Manchen Helfern wie Max ist neben der Hilfe und Unterstützung für die behinderten Menschen noch etwas anderes wichtig:

„Dass wir nach Europa wieder ‘n Bild vom Libanon oder vom Nahen Osten bringen, das auf jeden Fall es wert ist zu erzählen. Dass es hier auch schöne Orte gibt, dass es hier tolle Menschen gibt, dass es hier nicht nur Krieg und nicht nur Flüchtlinge und so weiter gibt, sondern es gibt auch ‘ne andere Seite.“

Die Gruppen veranstalten viele gemeinsame Aktionen für die Feriengäste: Strandausflüge, eine kleine Schönheitssitzung oder auch ein tolles Dinner, bei dem die Behinderten wie in einem luxuriösen Fünf-Sterne-Restaurant bedient werden. Was sie alle hier vereint, ist der Spaß an der Arbeit und die Freude, die behinderten Menschen so glücklich zu sehen.
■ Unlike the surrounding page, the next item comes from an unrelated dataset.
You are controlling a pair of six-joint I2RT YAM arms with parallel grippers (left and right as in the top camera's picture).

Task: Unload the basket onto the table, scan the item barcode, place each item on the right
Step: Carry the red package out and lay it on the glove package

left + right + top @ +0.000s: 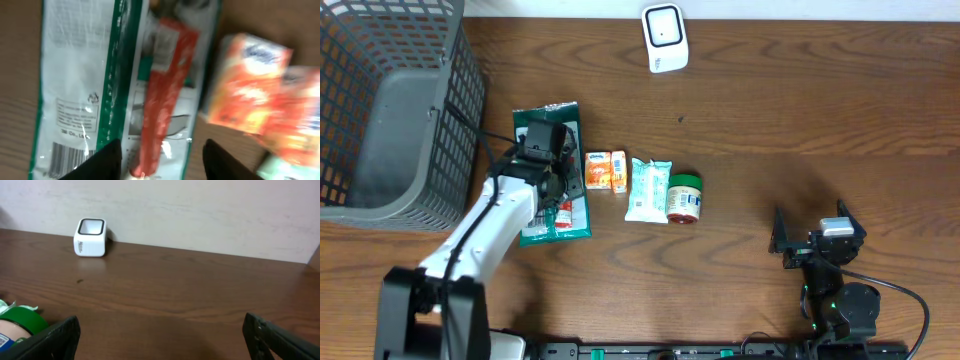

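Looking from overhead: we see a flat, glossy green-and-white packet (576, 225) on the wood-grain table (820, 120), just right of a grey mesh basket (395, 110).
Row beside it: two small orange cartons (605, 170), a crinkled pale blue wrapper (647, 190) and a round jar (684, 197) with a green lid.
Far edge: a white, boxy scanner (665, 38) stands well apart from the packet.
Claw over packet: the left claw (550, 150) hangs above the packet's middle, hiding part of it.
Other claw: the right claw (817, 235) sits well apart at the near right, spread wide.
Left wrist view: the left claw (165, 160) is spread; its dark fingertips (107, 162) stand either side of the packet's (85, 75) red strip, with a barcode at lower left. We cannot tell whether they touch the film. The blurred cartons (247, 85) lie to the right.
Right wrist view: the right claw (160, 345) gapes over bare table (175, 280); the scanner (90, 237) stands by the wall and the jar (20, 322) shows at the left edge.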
Da können schon mal Begeisterungssprüche von Helferinnen und Helfern fallen wie: „Das ist irre!“ oder „Da fällst du um!“. Bei Fiona stellt sich so ein Gefühl ein, wenn ihr Schützling George, ein Autist, auf sie reagiert:

„Wir sind ja hier, nicht um denen was beizubringen, nicht um deren Lehrer zu sein, sondern um deren Freunde zu sein. Und das heißt, ich behandel’ den George wie meinen besten Freund. Und das heißt, ich stell’ mich auch wirklich auf ihn ein, und ich lerne ihn kennen. Und es ist irre, wie die meisten von den Gästen nach ‘ner gewissen Zeit merken: Der läuft mir nicht hinterher, weil der irgendwas von mir will, sondern der läuft mir hinterher, weil der für mich da ist – selbst, wenn ein Gast den ganzen Tag schläft. Aber er macht die Augen auf und er weiß, du sitzt da. Dann gewöhnt er sich an dich. Und dann ist es wirklich so, dass nach ‘ner gewissen Zeit er merkt: Das ist mein Freund. Und das ist was Wunderschönes. Wenn zum Beispiel ein Gast den ganzen Tag nur mit dem Kopf wackelt, den ganzen Tag, und dann schaut er dich nach dem fünften Tag einmal in die Augen an. Da fällste um!“

Besonders wichtig ist allen die Musik. Sie sitzen zusammen und singen. Und Toni, der schwerstbehinderte junge Mann, der so gerne tanzt, klatscht eifrig mit und lacht übers ganze Gesicht – in seiner wohl schönsten Woche des Jahres.